■ **WHAT YOU WILL DO**
State only how many lines of the records contain the string "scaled".

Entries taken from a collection
◇ ◇ ◇

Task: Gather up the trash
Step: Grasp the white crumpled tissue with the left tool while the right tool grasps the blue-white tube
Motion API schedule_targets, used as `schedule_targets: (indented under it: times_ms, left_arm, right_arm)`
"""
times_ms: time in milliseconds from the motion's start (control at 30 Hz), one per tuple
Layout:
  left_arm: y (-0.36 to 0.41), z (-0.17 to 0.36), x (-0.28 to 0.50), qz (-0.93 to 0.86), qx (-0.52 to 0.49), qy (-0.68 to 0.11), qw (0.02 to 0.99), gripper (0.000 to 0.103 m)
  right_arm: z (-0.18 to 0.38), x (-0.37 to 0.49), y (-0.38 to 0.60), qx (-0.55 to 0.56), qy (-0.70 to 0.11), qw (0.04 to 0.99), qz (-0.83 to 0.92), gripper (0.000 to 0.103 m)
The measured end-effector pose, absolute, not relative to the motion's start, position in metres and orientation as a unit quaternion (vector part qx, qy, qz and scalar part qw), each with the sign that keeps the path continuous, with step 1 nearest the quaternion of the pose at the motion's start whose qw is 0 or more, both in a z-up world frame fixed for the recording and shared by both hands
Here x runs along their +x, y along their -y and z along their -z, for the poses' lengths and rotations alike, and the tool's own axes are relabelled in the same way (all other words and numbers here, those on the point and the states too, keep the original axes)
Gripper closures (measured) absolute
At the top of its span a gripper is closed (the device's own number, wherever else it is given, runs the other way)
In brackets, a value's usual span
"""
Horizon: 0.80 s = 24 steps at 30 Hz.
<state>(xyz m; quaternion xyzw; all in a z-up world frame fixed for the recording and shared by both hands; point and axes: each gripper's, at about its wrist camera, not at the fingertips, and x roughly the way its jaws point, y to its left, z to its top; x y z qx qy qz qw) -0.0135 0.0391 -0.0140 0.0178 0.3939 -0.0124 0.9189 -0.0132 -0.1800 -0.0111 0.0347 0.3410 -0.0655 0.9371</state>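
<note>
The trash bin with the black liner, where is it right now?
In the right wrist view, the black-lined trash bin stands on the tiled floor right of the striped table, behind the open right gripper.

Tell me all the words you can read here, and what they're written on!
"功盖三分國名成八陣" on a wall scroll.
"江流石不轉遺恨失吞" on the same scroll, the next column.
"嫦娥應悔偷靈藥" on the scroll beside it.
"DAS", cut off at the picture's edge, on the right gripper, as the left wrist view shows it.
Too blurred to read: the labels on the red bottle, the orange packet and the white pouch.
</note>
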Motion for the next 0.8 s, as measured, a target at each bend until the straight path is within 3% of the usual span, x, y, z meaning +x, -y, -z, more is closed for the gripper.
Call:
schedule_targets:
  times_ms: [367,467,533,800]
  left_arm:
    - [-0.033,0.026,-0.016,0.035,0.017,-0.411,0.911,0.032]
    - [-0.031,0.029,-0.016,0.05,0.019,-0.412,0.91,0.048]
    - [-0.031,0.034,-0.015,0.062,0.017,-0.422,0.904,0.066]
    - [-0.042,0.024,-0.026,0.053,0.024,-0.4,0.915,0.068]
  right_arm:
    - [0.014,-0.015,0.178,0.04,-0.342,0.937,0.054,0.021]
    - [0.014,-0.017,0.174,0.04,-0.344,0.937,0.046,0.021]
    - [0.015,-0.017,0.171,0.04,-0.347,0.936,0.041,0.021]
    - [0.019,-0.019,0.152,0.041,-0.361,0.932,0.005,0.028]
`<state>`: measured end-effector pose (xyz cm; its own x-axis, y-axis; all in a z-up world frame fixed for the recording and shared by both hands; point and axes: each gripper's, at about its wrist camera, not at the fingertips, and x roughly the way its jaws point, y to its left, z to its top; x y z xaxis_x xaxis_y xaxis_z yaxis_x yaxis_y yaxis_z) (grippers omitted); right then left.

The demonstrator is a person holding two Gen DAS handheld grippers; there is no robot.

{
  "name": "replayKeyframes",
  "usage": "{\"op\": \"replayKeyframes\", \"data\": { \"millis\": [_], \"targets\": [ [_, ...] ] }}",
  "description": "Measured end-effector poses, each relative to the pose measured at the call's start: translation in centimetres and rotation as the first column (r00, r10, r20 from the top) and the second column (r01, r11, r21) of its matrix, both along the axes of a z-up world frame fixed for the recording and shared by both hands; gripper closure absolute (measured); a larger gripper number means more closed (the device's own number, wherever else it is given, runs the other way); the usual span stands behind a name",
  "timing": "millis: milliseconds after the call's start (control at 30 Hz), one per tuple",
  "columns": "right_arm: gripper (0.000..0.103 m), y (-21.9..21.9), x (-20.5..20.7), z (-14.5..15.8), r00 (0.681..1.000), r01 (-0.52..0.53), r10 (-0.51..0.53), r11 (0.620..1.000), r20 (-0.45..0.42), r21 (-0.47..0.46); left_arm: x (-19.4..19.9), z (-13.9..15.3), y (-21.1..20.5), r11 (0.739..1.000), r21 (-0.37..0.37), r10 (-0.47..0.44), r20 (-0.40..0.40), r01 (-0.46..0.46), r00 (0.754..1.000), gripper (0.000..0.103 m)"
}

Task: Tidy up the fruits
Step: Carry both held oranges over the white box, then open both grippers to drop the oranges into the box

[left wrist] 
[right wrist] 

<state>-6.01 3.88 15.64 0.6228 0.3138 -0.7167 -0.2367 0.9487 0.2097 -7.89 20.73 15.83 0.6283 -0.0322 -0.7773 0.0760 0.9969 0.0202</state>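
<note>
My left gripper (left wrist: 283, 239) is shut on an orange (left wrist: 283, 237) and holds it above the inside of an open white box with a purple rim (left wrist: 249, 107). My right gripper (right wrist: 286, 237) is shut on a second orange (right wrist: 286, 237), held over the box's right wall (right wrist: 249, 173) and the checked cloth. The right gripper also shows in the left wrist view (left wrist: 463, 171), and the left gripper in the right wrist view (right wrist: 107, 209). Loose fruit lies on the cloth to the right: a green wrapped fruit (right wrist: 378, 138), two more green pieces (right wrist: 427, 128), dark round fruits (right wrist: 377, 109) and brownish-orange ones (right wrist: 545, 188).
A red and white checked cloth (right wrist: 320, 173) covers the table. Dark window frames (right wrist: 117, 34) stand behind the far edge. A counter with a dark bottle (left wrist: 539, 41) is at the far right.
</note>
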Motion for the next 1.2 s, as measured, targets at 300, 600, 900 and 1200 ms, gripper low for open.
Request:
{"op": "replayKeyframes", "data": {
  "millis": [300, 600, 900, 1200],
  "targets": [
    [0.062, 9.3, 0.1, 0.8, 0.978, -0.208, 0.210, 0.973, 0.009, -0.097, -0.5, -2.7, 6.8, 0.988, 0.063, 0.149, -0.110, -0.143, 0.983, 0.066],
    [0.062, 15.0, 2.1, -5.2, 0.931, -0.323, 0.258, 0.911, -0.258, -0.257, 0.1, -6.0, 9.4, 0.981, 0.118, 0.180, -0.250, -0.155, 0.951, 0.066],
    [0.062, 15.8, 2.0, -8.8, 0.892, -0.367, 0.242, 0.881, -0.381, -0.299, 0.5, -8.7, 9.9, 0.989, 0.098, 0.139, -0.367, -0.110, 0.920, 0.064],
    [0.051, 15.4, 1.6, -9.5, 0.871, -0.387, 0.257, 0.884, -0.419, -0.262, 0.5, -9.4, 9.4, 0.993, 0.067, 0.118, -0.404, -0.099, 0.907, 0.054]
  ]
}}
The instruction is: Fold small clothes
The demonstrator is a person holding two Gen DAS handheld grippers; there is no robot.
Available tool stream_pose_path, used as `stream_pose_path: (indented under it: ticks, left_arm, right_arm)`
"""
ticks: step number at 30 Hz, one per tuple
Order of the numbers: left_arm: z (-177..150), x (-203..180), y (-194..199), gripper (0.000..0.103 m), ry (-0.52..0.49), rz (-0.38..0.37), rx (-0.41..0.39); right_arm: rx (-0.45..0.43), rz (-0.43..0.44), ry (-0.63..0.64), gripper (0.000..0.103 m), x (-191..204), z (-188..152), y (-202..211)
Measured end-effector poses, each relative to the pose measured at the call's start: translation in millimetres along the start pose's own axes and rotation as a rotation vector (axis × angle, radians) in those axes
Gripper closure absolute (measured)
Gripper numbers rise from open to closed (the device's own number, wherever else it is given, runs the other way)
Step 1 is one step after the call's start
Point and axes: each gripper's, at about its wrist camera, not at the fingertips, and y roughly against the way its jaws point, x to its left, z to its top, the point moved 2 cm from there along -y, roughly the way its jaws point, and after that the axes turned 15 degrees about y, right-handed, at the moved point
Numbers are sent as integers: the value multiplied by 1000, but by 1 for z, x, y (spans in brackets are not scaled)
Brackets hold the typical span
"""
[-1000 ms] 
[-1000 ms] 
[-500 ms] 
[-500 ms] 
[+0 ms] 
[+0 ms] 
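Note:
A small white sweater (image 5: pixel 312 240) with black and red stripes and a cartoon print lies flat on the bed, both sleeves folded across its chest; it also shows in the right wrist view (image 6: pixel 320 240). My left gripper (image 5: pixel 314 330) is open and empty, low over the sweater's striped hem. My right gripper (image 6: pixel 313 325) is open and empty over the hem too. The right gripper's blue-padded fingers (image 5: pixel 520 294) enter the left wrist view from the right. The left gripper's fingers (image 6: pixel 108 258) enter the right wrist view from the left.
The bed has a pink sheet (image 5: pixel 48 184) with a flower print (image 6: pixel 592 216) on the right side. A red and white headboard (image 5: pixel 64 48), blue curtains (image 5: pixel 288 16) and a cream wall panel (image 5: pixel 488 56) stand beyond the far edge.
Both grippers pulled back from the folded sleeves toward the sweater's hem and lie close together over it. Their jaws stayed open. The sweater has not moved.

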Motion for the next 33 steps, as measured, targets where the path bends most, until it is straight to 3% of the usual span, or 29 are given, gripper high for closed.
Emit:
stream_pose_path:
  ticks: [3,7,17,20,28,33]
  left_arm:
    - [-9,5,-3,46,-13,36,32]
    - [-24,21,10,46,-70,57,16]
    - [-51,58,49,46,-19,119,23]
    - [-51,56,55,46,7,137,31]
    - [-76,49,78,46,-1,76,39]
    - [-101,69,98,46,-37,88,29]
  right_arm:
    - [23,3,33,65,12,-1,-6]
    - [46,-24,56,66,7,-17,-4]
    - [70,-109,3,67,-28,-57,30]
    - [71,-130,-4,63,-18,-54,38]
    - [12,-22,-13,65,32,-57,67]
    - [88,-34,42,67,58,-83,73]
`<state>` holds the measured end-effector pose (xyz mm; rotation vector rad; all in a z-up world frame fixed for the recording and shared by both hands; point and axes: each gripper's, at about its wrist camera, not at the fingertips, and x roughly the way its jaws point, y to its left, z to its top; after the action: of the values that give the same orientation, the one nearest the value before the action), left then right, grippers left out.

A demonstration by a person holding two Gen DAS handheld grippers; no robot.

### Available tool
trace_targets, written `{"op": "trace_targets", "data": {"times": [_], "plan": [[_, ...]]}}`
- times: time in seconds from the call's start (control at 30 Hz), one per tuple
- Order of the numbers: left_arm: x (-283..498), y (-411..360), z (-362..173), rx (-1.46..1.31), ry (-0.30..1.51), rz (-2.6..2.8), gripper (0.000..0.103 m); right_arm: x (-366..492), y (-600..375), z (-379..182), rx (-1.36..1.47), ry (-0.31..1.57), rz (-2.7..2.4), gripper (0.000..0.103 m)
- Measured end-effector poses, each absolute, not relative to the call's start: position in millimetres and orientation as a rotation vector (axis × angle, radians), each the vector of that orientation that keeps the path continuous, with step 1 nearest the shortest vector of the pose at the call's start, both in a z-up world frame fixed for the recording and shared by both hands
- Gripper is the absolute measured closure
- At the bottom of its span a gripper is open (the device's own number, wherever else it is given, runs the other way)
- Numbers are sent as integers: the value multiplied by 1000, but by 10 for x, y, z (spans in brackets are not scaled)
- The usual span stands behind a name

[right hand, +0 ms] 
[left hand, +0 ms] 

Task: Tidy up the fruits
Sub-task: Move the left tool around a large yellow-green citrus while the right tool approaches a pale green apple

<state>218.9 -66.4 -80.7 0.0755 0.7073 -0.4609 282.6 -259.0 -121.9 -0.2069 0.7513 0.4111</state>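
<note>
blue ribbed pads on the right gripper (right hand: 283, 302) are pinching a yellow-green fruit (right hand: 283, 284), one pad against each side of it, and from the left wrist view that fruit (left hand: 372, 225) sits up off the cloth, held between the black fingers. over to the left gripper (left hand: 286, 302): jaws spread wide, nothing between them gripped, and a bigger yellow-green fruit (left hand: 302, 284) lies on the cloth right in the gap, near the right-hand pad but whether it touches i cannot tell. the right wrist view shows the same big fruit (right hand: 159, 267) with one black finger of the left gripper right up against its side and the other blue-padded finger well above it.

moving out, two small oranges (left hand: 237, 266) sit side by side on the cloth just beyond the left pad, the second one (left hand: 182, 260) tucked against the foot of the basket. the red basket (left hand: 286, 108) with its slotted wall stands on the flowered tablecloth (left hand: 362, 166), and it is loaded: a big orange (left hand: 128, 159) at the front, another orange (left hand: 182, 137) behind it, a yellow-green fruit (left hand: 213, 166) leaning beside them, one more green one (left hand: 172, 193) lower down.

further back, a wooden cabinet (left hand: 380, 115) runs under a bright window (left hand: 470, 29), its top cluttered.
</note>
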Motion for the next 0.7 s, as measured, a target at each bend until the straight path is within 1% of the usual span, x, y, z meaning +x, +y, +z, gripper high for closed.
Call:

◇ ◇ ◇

■ **SOLUTION FOR THIS TASK**
2